Having chosen to conduct a placement with Citizens Advice as part of one of my final year modules at Uni, I was expecting to be shut in an office performing admin duties, much like that of a paralegal, helping advisors by prepping for client interviews and casework. So, the opportunity to engage with real-life clients with real-world issues has been wonderful. Indeed, delving into the raw issues clients face is something that sparked my interest to pursue a career in law; being able to develop my advocacy skills and throw myself into the friction of real-life cases is an electrifying privilege. Further to this, being able to engage with clients has strengthened my commercial awareness: something that is highly sought after in the legal profession. Interestingly, I have found that issues clients face don’t always marry up with how the law is supposed to work in theory. For example, I’m currently doing a land law module and have discovered that, in reality, the rent system is broken, and this has only been exacerbated by the pandemic. Also, I have learnt since working at the CA, just how much each of the different enquiry areas contradicts, support, and overlap each other; it’s a constant battle to provide the client with the most accurate, and appropriate, advice in regard to the question they are asking. In this respect, giving email advice is a bit like answering an IRAC problem question: you need to identify the specific issues the client is facing, consult AdviserNet and the Essential Information Questions Booklet (aka The Advisor Bible) to determine what the law says and apply this to the facts of the case. These kinds of problem-solving and brain-busting challenges have been something I’ve yearned for since starting back at Uni and are a welcome break from having my head stuck in textbooks or Westlaw!
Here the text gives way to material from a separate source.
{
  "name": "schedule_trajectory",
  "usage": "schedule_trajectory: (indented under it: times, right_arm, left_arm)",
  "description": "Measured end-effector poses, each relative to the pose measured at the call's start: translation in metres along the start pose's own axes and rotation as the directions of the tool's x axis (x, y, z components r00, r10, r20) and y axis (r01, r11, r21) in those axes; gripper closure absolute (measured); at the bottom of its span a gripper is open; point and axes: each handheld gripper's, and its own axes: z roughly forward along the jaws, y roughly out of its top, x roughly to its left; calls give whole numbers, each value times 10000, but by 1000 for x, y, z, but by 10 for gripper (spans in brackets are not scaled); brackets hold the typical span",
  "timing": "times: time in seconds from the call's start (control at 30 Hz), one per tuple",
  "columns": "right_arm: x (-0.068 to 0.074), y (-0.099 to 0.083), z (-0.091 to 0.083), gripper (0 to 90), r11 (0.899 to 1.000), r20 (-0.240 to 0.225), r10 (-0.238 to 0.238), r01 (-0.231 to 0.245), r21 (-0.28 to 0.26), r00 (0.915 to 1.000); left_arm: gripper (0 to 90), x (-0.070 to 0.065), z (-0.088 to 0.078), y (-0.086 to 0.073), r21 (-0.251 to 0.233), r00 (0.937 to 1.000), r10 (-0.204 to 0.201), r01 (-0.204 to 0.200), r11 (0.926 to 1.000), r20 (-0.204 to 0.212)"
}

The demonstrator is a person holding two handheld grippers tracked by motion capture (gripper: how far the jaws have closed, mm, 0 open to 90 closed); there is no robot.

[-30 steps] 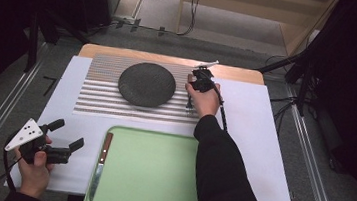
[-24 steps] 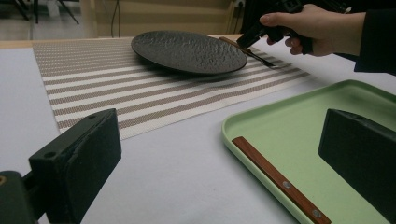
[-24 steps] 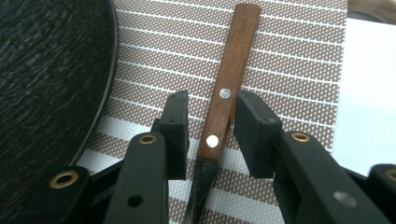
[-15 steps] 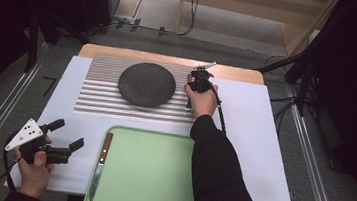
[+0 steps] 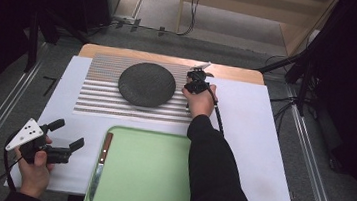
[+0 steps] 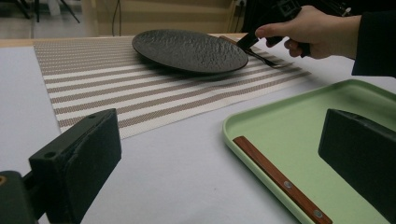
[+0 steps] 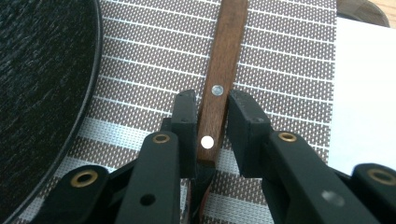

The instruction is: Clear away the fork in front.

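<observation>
We judge the wooden-handled fork [image 7: 219, 88] stiff and light, our right gripper [image 7: 211, 122] pinching its riveted handle, while the left gripper [image 6: 219, 154] jaws stand spread.

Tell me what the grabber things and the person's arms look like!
Both grippers are black with two blocky jaws. The left gripper carries a grey three-cornered plate; the right gripper has brass-ringed holes and trails a black cable. The right arm wears a dark long sleeve.
</observation>
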Motion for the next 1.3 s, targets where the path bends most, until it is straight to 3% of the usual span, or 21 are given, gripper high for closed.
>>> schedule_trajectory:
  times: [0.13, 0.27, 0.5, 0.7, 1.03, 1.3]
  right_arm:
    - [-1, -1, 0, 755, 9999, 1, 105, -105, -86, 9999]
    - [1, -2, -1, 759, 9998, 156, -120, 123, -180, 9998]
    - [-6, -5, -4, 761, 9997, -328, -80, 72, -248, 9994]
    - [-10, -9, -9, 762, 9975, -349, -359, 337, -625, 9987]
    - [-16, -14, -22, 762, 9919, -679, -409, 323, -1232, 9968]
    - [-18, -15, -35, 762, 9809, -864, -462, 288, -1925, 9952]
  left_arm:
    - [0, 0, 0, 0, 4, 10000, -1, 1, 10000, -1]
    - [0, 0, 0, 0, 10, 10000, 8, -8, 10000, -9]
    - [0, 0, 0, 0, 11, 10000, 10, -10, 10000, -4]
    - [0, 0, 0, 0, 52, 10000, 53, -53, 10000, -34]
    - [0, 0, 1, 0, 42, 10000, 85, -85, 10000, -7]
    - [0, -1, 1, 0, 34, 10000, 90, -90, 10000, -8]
What has intrigued me the most about working at the CA is their social research and campaign work; as an organisation, they’re proactive in research, helping people before they reach the point of needing advice. It means they have a closer understanding of the problems that people experience, improving the client journey. Of particular interest to me has been the work on welfare policy, including that of Universal Credit and disability benefits, and energy market turbulence with hikes in energy prices amid a recovering job market. For example, CA successfully campaigned for the £20 uplift of UC to be extended, has highlighted how the disabled were left behind during the pandemic, and its research has emphasised that since the energy price cap rose by almost £140/year for the average dual fuel customer, the number of people falling into debt is likely to rise. The opportunity to raise awareness about issues people are facing excites me, especially when I think about the impact it may have and how social research can help foster growth and innovative, and more importantly, informed, policy and legislative responses. As a carer for my mum, who is one of the thousands of disabled people that feel abandoned by the Government, especially in the wake of the pandemic, I am excited at the opportunity to work with CA and share her voice on the importance of a functioning health and social care system and welfare policy framework.

As I begin to advise more clients, I look forward to delving into more enquiry areas, participating in social research, and campaigning and championing legislative change.